Index
40/01 Verwaltungsverfahren;Norm
AlVG 1977 §24 Abs2;Betreff
Der Verwaltungsgerichtshof hat durch den Vorsitzenden Senatspräsident Dr. Knell und die Hofräte Dr. Müller, Dr. Novak, Dr. Sulyok und Dr. Nowakowski als Richter, im Beisein der Schriftführerin Mag. Hackl, über die Beschwerde der M in W, vertreten durch Dr. Hans Schwarz, Rechtsanwalt in Wien X, Favoritenstraße 108/3, gegen den aufgrund eines Beschlusses des Ausschusses für Leistungsangelegenheiten ausgefertigten Bescheid der Landesgeschäftsstelle des Arbeitsmarktservice Wien vom 6. Februar 1996, Zl. Abt. 12/7022/7100 B, betreffend Widerruf und Rückforderung von Karenzurlaubsgeld, zu Recht erkannt:
Spruch
Der angefochtene Bescheid wird wegen Rechtswidrigkeit infolge Verletzung von Verfahrensvorschriften aufgehoben.

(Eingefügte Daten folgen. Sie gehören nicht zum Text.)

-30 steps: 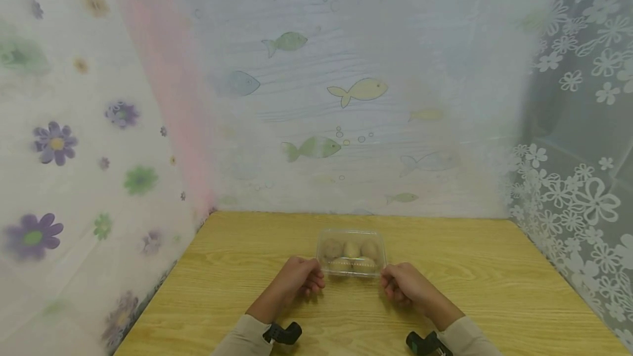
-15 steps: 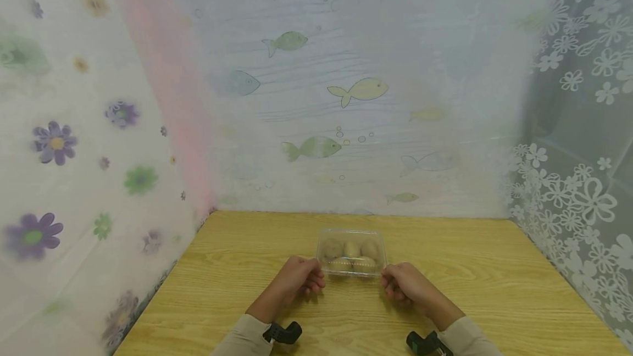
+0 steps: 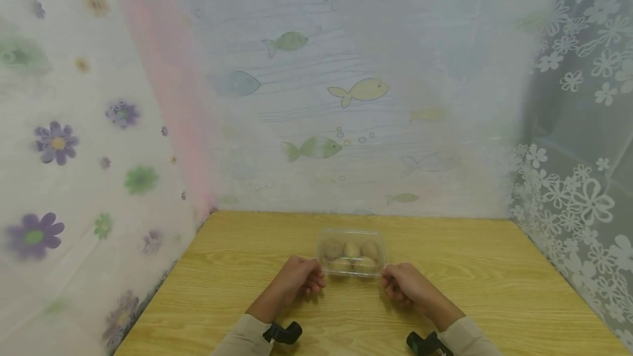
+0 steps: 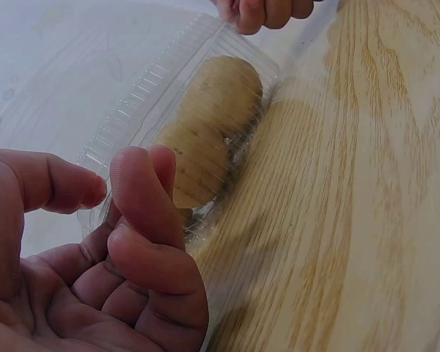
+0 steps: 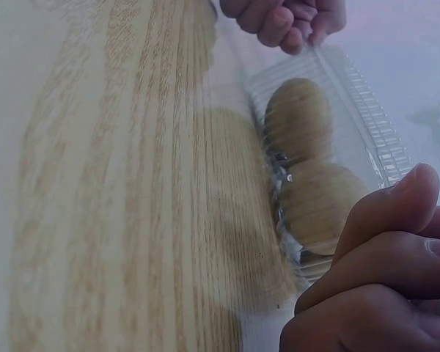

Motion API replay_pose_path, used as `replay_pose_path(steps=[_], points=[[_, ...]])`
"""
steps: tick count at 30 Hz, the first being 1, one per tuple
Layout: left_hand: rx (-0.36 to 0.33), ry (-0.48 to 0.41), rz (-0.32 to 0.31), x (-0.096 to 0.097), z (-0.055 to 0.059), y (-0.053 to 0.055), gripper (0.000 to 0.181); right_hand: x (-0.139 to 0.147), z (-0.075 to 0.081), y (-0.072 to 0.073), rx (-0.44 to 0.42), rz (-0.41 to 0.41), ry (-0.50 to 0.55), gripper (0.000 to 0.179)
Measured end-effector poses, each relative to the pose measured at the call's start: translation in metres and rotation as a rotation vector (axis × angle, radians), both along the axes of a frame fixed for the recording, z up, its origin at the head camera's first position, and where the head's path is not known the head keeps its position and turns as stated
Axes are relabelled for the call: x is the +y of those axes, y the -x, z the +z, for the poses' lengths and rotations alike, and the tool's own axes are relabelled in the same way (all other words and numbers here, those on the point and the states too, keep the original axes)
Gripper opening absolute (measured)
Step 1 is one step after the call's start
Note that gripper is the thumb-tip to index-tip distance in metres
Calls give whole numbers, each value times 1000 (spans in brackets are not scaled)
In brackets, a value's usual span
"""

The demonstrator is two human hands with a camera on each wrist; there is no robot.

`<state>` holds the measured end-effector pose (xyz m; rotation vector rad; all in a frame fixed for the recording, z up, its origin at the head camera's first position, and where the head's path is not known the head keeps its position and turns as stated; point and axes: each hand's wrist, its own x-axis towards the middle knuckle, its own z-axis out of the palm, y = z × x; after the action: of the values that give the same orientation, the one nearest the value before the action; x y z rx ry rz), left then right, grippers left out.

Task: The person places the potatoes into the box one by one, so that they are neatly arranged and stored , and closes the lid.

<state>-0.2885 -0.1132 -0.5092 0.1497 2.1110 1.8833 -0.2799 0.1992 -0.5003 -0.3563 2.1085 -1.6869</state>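
Observation:
A clear plastic clamshell box (image 3: 350, 275) stands on the wooden table in front of me, its lid down. Several brownish-yellow potatoes (image 3: 370, 249) show through the plastic. My left hand (image 3: 300, 278) pinches the near left corner of the rim between thumb and forefinger, the other fingers curled below. At the near right corner, my right hand (image 3: 406, 283) holds the rim in the same way. The left wrist view shows the ribbed side of the box and two potatoes (image 4: 221, 95) close up. In the right wrist view, curled fingers (image 5: 389, 253) cover part of the box.
The table (image 3: 237, 246) has a light wood grain and ends at the back against a fish-print curtain (image 3: 306, 92). A flower-patterned curtain (image 3: 89, 180) hangs on the left, and a white-flowered translucent sheet (image 3: 583, 207) on the right. Black wrist cameras (image 3: 284, 334) sit at both cuffs.

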Motion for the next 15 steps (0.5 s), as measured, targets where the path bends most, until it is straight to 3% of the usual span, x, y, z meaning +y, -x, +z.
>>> replay_pose_path(steps=[15], points=[[1, -7, -11, 0, 0, 0, 28, 0, 1, -1, -3, 18, 5, 37]])
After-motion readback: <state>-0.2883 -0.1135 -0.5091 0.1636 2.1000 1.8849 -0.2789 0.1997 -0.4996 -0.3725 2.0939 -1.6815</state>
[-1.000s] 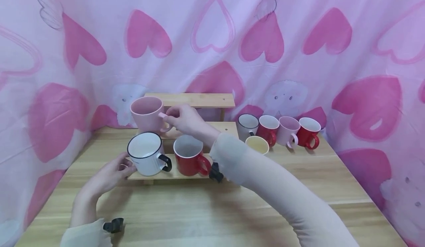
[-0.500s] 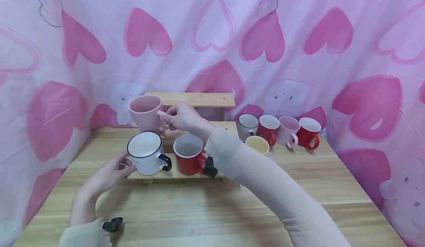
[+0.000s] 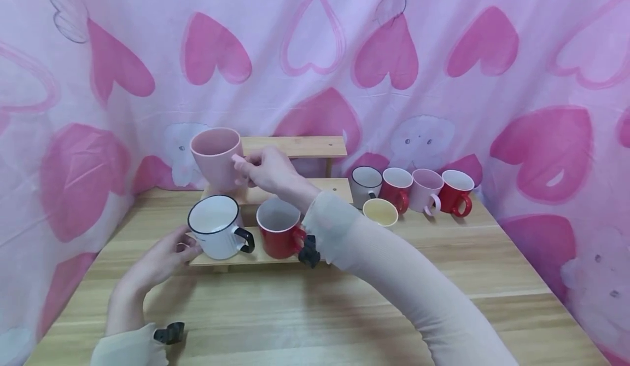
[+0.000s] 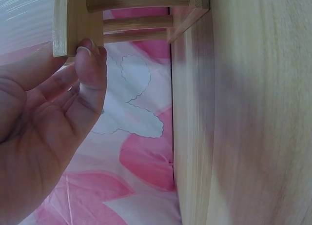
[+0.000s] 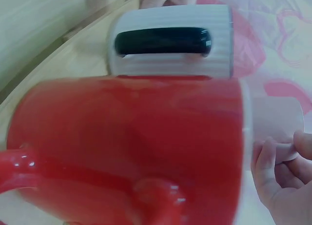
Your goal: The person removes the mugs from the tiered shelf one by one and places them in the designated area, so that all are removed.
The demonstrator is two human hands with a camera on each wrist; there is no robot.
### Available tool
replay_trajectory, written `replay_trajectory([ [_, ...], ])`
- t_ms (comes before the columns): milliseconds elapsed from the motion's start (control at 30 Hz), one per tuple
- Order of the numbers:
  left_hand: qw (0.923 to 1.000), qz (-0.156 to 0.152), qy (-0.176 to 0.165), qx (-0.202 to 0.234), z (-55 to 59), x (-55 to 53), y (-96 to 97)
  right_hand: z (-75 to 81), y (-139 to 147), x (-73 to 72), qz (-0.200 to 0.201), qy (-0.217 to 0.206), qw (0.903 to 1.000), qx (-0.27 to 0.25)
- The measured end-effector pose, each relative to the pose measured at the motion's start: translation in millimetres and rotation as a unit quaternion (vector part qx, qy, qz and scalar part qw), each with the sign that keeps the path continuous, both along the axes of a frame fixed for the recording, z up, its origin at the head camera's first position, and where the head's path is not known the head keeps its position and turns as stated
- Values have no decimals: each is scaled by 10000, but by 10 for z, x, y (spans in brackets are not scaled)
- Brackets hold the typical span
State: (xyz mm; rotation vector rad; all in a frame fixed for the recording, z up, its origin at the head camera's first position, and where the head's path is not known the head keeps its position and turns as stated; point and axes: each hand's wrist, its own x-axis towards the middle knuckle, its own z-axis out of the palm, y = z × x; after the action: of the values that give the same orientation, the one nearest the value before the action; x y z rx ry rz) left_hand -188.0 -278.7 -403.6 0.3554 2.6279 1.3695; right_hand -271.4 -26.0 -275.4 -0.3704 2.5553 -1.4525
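Observation:
My right hand (image 3: 275, 173) pinches the handle of a pink mug (image 3: 216, 163), which is upright over the left part of the middle tier of a stepped wooden rack (image 3: 300, 146). In the right wrist view, thumb and fingers close on that handle. At the left end of the lowest tier, my left hand (image 3: 164, 256) grips the board's corner; the left wrist view has its fingertips (image 4: 90, 66) against the board end. On that tier stand a white mug (image 3: 216, 243) with black rim and handle, close to my left hand, and a red mug (image 3: 276, 241) under my right forearm.
Right of the rack, a row holds a black-rimmed mug (image 3: 363, 193), a red mug (image 3: 391, 191), a pink mug (image 3: 423, 195) and another red mug (image 3: 450, 199). A yellow cup (image 3: 381, 213) stands in front. A heart-print curtain (image 3: 315, 38) hangs behind the wooden table (image 3: 256, 311).
The pink mug in my right hand has risen and shifted slightly left above the middle tier. My left hand stays at the rack's corner.

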Motion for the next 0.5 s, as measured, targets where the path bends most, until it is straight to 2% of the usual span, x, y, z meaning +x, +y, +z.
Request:
replay_trajectory([
  [233, 10000, 21, 39, -75, 15, 18, -36, 96, 51, 45, -138, 66, 9979, -625],
  [367, 9999, -18, 47, -101, 36, -2, -33, 159, 185, 110, -355, 109, 9972, -651],
  [500, 9999, -11, 22, -152, 53, -3, -42, 217, 345, 198, -561, 167, 9933, -998],
])
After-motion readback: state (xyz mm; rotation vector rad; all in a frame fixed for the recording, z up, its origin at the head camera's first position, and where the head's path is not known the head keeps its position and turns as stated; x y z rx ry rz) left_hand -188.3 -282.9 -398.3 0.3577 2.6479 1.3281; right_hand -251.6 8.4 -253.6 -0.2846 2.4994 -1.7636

Der Bund (Bundesminister für Arbeit, Gesundheit und Soziales) hat der Beschwerdeführerin Aufwendungen in der Höhe von S 13.040,-- binnen zwei Wochen bei sonstiger Exekution zu ersetzen.
Das Kostenmehrbegehren wird abgewiesen.
Begründung
Die Beschwerdeführerin bezog nach der Geburt ihres Sohnes Andreas am 25. Oktober 1992 vom 18. Jänner 1993 bis zum 25. Oktober 1994 Karenzurlaubsgeld. In diesem Zeitraum befand sie sich nach dem Inhalt der von ihr vorgelegten Arbeitsbescheinigung des Dienstgebers vom 11. Jänner 1993 aus Anlaß der Mutterschaft im Karenzurlaub (Blatt 2 des Leistungsaktes).
Eine am 15. Juli 1994 durchgeführte Abfrage von Daten aus der zentralen Datenspeicherung des Hauptverbandes der österreichischen Sozialversicherungsträger ergab ein geringfügiges Beschäftigungsverhältnis der Beschwerdeführerin zu ihrem bisherigen Dienstgeber seit dem 16. Mai 1994 (Blatt 11 des Leistungsaktes).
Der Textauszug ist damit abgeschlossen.